Would you write out the data below exactly, with every line intact?

►

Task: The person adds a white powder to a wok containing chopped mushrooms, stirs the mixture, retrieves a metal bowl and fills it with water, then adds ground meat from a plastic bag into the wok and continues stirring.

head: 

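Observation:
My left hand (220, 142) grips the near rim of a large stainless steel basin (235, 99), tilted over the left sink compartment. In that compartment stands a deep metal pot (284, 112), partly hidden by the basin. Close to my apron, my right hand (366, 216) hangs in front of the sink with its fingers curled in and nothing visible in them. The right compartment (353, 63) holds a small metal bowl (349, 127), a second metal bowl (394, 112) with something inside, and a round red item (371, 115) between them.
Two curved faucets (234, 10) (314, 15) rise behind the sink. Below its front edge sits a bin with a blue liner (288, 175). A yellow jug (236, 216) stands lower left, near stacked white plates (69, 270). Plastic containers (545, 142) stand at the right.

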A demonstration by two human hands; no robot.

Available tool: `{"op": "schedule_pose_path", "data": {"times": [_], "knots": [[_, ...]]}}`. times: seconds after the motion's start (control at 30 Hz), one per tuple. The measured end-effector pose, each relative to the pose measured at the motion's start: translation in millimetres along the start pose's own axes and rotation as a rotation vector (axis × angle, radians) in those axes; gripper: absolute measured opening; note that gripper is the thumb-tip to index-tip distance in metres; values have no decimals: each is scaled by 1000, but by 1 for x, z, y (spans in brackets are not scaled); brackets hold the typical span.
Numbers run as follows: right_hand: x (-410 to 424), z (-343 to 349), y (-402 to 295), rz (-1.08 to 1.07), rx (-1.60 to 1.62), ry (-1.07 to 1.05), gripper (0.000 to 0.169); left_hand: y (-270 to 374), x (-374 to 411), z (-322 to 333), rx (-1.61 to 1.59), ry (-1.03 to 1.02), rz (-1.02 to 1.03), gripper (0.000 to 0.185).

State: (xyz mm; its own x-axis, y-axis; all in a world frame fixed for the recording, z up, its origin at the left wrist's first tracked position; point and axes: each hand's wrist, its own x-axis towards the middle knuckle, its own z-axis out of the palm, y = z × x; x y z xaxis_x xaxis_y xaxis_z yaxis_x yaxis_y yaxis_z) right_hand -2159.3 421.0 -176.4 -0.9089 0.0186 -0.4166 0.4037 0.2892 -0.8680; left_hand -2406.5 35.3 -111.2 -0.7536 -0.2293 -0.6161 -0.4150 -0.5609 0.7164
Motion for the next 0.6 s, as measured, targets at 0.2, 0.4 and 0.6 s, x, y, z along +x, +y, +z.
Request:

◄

- Response box -
Task: The person adds a white powder to a wok containing chopped mushrooms, stirs the mixture, retrieves a metal bowl and fills it with water, then adds ground meat from a plastic bag into the wok and continues stirring.

head: 

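Observation:
My left hand (220, 142) grips the near rim of a large stainless steel basin (235, 99), tilted over the left sink compartment. In that compartment stands a deep metal pot (284, 112), partly hidden by the basin. Close to my apron, my right hand (366, 216) hangs in front of the sink with its fingers curled in and nothing visible in them. The right compartment (353, 63) holds a small metal bowl (349, 127), a second metal bowl (394, 112) with something inside, and a round red item (371, 115) between them.
Two curved faucets (234, 10) (314, 15) rise behind the sink. Below its front edge sits a bin with a blue liner (288, 175). A yellow jug (236, 216) stands lower left, near stacked white plates (69, 270). Plastic containers (545, 142) stand at the right.
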
A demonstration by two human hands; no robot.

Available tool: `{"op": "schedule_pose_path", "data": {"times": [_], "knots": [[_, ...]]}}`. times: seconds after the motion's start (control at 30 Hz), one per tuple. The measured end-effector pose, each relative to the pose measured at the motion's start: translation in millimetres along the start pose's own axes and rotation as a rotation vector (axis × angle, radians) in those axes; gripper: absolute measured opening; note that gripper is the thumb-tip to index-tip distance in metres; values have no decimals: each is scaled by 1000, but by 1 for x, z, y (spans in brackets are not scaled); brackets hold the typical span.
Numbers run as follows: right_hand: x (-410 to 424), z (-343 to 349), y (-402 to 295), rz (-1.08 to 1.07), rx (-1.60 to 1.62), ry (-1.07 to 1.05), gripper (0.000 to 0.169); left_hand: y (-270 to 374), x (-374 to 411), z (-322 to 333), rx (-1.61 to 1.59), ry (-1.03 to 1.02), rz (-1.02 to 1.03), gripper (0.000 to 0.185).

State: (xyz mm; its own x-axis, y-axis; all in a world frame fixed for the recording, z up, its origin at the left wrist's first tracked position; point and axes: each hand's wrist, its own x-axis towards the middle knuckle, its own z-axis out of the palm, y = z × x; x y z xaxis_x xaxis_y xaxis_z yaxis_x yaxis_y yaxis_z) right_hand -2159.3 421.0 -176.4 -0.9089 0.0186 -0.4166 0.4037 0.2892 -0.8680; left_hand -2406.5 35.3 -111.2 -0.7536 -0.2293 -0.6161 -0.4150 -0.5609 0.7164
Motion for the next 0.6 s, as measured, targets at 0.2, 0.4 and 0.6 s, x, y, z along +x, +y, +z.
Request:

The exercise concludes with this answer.